* _Work instruction_
Everything in the listing that follows should be reproduced exactly except the pictures.
Segment Start: Dataset section
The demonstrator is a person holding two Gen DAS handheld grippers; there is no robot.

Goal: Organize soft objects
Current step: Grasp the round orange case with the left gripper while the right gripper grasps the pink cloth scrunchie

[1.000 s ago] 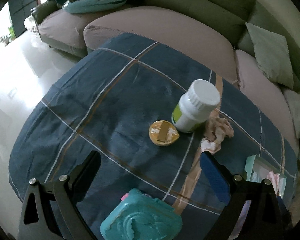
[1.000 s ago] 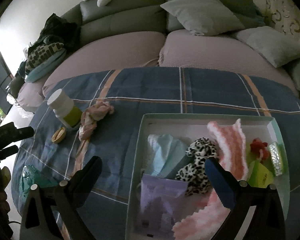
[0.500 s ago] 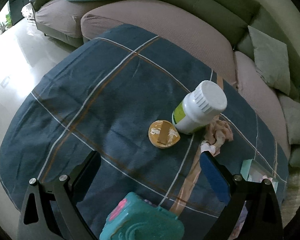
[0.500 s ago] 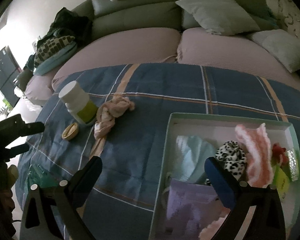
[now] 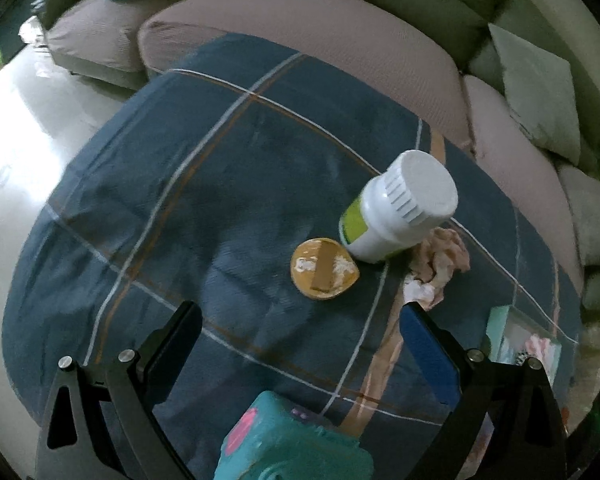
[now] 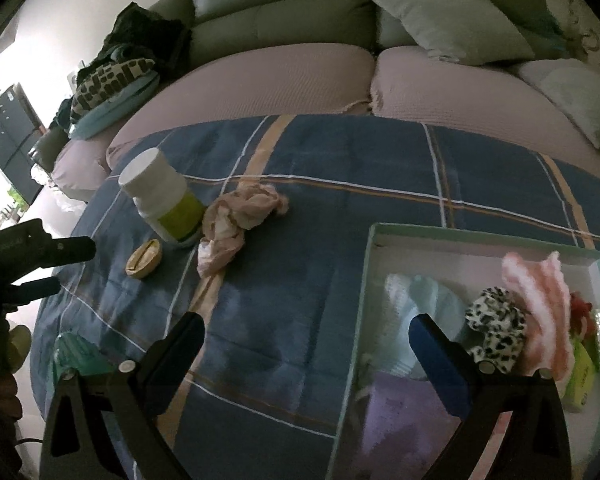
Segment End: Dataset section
* _Exercise response_
The demonstrator is a person holding two Gen DAS handheld grippers; there is no robot.

Goal: Organize soft objects
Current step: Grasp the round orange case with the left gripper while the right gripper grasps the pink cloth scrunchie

[1.000 s ago] 
[1.000 s ago] 
[0.500 s ago] 
[0.500 s ago] 
[now] 
[now] 

The full output has been given.